**DIRECTIONS FOR THIS TASK**
Although the data below holds other lines too, output only those from the line with "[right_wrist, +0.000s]" up to and including the line with "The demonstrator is", exactly as they appear.

**DATASET**
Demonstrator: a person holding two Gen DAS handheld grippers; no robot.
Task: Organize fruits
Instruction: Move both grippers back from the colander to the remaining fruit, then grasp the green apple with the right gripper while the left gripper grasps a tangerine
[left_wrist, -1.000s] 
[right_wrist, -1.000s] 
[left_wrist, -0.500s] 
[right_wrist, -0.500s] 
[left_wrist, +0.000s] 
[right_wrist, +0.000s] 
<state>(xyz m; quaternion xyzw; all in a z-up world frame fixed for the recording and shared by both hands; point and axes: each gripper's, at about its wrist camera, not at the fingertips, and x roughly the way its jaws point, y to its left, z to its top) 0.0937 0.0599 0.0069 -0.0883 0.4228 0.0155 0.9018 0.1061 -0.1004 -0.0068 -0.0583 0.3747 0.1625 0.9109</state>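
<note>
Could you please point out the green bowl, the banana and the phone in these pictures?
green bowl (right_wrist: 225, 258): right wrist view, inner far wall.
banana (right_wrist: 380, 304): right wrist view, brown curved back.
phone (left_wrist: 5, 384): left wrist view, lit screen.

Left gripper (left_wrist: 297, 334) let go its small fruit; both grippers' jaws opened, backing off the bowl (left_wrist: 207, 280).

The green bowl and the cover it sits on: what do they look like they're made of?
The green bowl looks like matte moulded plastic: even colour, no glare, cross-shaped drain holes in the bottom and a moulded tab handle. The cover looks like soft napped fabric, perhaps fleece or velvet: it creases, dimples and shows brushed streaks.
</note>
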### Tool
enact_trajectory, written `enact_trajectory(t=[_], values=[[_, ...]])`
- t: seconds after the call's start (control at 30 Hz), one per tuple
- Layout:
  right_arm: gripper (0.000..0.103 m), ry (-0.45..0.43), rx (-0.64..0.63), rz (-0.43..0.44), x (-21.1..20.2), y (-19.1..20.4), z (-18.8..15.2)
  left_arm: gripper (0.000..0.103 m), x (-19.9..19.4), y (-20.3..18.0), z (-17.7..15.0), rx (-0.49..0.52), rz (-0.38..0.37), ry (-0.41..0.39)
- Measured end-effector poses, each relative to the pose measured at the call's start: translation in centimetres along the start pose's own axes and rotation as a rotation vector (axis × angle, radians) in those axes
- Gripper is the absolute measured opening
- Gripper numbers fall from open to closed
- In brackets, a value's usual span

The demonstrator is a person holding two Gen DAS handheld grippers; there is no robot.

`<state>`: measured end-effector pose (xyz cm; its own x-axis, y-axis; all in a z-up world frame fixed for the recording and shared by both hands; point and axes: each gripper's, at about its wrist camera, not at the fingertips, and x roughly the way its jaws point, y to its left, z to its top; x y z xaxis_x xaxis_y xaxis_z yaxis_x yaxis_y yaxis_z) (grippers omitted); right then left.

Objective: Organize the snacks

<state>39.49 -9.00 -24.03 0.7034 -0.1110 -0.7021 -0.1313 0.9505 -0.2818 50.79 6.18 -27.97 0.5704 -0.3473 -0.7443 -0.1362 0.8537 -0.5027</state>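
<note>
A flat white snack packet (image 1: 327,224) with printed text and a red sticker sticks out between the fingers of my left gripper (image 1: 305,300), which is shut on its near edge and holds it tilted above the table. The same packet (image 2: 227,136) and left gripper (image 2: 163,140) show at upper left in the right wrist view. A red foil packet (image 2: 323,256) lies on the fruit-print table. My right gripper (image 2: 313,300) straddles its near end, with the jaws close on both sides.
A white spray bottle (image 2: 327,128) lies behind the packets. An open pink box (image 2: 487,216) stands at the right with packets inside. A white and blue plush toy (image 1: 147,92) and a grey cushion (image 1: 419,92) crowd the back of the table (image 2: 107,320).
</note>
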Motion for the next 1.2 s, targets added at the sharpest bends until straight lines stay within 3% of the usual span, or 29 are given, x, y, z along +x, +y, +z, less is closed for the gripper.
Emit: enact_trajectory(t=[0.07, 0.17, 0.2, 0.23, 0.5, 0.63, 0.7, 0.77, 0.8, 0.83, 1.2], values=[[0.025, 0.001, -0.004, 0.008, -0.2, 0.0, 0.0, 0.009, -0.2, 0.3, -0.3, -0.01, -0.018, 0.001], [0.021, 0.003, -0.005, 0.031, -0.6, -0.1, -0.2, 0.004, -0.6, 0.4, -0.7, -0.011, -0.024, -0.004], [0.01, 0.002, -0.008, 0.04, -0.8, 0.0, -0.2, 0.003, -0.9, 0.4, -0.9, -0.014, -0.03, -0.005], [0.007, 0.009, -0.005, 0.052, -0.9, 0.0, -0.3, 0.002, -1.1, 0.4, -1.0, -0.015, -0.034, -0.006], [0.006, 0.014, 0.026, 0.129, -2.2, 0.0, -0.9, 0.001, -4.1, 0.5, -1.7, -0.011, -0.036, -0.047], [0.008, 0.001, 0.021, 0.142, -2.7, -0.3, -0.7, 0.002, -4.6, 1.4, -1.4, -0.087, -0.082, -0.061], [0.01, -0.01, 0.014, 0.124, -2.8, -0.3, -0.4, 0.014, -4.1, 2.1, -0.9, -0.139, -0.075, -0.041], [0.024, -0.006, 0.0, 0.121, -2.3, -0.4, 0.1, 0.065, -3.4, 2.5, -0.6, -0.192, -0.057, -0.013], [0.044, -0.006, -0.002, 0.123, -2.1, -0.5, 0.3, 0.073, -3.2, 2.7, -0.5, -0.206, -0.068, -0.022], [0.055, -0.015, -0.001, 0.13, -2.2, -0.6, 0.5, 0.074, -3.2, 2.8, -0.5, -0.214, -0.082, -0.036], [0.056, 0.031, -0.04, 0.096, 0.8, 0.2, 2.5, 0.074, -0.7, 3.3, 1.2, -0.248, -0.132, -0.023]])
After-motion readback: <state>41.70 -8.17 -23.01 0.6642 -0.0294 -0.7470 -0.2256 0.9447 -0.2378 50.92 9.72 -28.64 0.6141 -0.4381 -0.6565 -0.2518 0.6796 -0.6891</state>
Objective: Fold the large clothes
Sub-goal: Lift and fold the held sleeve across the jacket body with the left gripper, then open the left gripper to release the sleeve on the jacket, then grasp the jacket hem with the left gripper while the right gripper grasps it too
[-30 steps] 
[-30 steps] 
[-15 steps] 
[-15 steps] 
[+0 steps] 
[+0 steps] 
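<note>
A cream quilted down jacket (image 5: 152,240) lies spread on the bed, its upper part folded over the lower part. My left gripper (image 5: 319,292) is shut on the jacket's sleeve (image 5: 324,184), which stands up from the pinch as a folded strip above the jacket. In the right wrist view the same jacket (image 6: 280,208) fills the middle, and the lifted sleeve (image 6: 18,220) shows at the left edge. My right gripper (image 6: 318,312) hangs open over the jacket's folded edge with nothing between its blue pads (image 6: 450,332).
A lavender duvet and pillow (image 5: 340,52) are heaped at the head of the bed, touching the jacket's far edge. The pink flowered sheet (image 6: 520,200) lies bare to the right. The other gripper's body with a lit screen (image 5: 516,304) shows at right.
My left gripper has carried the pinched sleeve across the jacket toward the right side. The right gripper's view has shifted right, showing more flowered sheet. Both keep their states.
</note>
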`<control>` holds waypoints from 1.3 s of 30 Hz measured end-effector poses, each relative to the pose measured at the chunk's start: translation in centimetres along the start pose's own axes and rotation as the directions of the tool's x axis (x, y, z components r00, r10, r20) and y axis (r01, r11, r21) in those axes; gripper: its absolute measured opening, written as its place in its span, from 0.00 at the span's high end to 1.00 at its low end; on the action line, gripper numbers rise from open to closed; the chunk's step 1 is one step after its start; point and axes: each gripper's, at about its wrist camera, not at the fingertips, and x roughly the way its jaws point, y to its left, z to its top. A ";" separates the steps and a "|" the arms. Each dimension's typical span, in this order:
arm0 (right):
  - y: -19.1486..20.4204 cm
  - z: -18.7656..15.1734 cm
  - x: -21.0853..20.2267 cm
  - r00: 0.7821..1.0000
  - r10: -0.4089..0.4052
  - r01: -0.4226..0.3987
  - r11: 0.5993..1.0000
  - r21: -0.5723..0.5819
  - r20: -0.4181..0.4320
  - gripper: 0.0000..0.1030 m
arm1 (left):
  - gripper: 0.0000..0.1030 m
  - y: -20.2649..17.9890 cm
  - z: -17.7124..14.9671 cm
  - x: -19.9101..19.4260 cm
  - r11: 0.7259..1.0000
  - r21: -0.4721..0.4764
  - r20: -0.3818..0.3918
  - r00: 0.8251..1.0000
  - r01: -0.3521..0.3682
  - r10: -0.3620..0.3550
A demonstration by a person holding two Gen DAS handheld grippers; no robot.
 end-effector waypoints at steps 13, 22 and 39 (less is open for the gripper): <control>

**RESPONSE FOR THIS EXERCISE**
[right_wrist, +0.000s] 
<state>(xyz m; quaternion xyzw; all in a z-up world frame fixed for the recording and shared by both hands; point and axes: each gripper's, at about its wrist camera, not at the fingertips, and x roughly the way its jaws point, y to its left, z to its top) 0.0937 0.0599 0.0069 -0.0883 0.4228 0.0155 0.9018 0.1061 -0.1004 -0.0068 -0.0583 0.3747 0.1625 0.9109</state>
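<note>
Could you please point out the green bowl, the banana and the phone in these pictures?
green bowl (right_wrist: 225, 258): right wrist view, inner far wall.
banana (right_wrist: 380, 304): right wrist view, brown curved back.
phone (left_wrist: 5, 384): left wrist view, lit screen.

Left gripper (left_wrist: 297, 334) let go its small fruit; both grippers' jaws opened, backing off the bowl (left_wrist: 207, 280).

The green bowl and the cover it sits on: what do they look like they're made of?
The green bowl looks like matte moulded plastic: even colour, no glare, cross-shaped drain holes in the bottom and a moulded tab handle. The cover looks like soft napped fabric, perhaps fleece or velvet: it creases, dimples and shows brushed streaks.
</note>
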### Tool
enact_trajectory, written `enact_trajectory(t=[_], values=[[_, ...]])`
- t: seconds after the call's start (control at 30 Hz), one per tuple
- Layout:
  right_arm: gripper (0.000..0.103 m), ry (-0.45..0.43), rx (-0.64..0.63), rz (-0.43..0.44), x (-21.1..20.2), y (-19.1..20.4), z (-18.8..15.2)
  left_arm: gripper (0.000..0.103 m), x (-19.9..19.4), y (-20.3..18.0), z (-17.7..15.0), rx (-0.49..0.52), rz (-0.38..0.37), ry (-0.41..0.39)
- Measured end-effector poses, each relative to the pose measured at the call's start: translation in centimetres along the start pose's own axes and rotation as a rotation vector (axis × angle, radians) in those axes
- Gripper is the absolute measured opening
- Gripper numbers fall from open to closed
- In brackets, a value's usual span

The demonstrator is a person holding two Gen DAS handheld grippers; there is no robot.

That finishes the exercise, with nothing more to add.